WHAT THE TASK REQUIRES: Report only how many lines of the entries below contain the string "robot".

INFORMATION SUPPLIED:
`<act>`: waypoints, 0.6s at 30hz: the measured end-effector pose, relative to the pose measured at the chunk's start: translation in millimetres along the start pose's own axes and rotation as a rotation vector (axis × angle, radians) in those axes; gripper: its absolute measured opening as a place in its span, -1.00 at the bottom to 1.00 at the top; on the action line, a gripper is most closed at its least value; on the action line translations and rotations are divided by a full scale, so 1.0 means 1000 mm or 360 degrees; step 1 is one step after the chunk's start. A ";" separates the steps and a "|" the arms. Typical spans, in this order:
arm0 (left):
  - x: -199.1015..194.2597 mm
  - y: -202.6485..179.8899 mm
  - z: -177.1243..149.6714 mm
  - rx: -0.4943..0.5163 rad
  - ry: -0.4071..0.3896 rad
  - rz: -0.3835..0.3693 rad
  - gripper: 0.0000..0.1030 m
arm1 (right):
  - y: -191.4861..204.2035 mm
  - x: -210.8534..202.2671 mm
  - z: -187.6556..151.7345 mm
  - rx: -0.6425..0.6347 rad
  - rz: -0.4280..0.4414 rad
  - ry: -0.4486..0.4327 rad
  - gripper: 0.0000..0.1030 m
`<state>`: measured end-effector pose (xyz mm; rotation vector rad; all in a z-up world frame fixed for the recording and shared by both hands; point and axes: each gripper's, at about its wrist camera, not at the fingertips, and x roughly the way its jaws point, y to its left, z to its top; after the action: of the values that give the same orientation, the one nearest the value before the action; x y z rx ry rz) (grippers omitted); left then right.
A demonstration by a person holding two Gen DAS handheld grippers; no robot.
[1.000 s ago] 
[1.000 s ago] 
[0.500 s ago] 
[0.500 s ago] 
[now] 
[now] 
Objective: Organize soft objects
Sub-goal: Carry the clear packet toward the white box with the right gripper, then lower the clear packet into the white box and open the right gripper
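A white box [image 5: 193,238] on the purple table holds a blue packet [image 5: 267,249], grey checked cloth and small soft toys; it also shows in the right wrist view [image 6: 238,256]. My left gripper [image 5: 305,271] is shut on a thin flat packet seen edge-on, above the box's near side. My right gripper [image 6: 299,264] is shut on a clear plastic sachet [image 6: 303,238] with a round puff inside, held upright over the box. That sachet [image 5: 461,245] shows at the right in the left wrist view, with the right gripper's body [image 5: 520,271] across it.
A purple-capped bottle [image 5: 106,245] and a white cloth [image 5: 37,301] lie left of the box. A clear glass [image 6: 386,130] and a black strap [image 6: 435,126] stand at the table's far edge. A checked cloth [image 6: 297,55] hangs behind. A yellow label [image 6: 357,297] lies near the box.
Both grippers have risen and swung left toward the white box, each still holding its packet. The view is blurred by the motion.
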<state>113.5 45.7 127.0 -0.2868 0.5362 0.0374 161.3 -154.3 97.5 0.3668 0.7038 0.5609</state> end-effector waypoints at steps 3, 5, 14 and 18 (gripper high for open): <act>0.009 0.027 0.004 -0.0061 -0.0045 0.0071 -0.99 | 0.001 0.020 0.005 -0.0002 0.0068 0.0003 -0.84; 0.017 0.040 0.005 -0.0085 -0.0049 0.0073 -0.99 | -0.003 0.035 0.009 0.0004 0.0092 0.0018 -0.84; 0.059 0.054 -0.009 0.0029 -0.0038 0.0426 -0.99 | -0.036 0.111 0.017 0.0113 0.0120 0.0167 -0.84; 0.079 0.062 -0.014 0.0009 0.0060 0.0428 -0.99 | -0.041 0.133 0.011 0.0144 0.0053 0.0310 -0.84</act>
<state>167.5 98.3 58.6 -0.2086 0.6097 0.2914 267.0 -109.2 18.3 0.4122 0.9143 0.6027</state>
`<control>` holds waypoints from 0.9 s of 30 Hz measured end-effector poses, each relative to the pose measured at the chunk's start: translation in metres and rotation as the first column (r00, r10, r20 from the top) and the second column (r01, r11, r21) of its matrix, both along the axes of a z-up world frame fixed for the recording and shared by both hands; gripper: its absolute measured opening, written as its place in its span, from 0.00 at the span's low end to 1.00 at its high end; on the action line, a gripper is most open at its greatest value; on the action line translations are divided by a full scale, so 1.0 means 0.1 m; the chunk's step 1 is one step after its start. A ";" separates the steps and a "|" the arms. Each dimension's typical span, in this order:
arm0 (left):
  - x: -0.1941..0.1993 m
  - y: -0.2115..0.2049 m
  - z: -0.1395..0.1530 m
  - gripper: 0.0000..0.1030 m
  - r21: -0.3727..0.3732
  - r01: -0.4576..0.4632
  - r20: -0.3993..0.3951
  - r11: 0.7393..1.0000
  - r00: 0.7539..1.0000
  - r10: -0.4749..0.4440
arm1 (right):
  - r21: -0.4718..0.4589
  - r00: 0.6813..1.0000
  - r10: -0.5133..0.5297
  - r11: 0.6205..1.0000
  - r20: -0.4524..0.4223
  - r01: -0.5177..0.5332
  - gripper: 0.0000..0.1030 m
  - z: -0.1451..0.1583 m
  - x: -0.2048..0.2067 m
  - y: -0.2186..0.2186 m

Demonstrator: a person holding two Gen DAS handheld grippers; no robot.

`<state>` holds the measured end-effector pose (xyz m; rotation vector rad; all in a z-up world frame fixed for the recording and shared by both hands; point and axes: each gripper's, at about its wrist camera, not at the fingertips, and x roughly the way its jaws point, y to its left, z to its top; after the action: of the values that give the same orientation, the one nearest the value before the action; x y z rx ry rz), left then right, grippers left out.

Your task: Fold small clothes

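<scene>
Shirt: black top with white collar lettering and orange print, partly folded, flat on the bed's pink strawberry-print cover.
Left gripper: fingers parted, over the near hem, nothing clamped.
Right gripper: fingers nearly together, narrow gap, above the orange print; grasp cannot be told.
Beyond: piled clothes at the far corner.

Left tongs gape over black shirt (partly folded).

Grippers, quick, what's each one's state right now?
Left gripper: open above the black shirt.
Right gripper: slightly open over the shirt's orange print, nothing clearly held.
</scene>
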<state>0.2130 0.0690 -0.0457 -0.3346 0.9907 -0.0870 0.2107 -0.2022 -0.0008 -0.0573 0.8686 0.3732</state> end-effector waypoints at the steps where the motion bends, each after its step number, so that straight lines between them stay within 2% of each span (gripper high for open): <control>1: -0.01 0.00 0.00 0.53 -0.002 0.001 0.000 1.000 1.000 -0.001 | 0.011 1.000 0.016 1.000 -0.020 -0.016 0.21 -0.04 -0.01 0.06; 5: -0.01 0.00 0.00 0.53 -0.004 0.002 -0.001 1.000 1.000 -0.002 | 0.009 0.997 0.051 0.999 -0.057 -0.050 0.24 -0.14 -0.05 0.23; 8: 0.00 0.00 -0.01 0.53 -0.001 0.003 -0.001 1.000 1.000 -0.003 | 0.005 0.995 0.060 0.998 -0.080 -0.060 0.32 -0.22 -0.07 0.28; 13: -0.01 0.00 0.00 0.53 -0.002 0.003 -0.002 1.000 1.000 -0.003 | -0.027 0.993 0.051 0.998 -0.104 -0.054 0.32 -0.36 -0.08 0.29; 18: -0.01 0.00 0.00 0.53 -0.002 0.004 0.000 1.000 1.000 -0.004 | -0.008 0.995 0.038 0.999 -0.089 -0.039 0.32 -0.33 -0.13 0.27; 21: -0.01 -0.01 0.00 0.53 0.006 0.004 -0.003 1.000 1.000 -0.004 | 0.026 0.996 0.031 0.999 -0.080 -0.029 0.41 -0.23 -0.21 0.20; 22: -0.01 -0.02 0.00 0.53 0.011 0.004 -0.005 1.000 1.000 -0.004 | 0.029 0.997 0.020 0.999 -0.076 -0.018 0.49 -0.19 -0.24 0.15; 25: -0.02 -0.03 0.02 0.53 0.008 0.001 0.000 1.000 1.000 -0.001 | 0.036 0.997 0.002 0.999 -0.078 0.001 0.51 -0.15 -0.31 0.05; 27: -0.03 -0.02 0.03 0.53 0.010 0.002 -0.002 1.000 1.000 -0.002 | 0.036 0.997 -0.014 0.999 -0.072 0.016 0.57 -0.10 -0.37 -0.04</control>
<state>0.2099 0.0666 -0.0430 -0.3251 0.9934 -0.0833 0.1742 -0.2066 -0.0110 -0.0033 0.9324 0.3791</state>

ANSWER SPACE: 2